CY7C68053 specifications

The Cypress CY7C68053 is a versatile USB microcontroller known for its strong performance and rich feature set, catering to a wide range of applications requiring USB connectivity. Part of the Cypress family of USB products, this microcontroller combines the convenience of USB interfacing with powerful embedded processing capabilities.

At its core, the CY7C68053 is built on an 8051 microcontroller architecture, enabling efficient data handling and control operations. It operates at speeds of up to 48 MHz, providing ample processing power for complex applications. The device features an integrated USB 2.0 full-speed controller, which allows for high-speed data transfer rates of up to 12 Mbps. This makes it ideal for applications such as data transfer, communication devices, and real-time processing tasks.

One of the standout features of the CY7C68053 is its flexible pin configuration.
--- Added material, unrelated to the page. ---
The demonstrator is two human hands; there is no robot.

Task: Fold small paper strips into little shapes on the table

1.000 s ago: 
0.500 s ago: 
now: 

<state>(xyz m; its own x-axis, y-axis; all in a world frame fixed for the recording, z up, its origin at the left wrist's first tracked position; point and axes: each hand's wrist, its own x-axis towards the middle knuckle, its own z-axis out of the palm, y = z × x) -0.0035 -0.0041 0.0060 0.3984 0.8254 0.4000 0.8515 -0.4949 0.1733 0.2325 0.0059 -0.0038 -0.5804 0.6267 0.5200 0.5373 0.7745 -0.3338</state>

It supports a variety of operating modes, including peripheral mode, host mode, and a combination of both, allowing it to cater to diverse application requirements. Additionally, the device offers a large number of GPIO pins that can be used for various control and communication tasks. This flexibility ensures that developers can tailor the hardware to meet the specific needs of their application.

In terms of development, the CY7C68053 is backed by a robust set of software development tools from Cypress. The EZ-USB development kit provides a comprehensive platform for firmware development, testing, and debugging. This kit includes libraries, example projects, and a user-friendly integrated development environment (IDE), streamlining the development process for engineers.

The CY7C68053 is also equipped with an extensive memory system, featuring 32 kB of in-system programmable Flash memory, 2 kB of SRAM, and 128 bytes of EEPROM. This memory capacity allows for the storage of complex firmware and user data, enhancing the device's versatility.

Moreover, the CY7C68053 is designed with low power consumption in mind. It includes power management features that allow it to operate efficiently, making it suitable for battery-operated devices.

In summary, the Cypress CY7C68053 stands out as a powerful USB microcontroller that combines high-speed processing, flexible configurations, and robust software support. Its features make it an excellent choice for developers looking to create innovative USB-enabled products across various applications.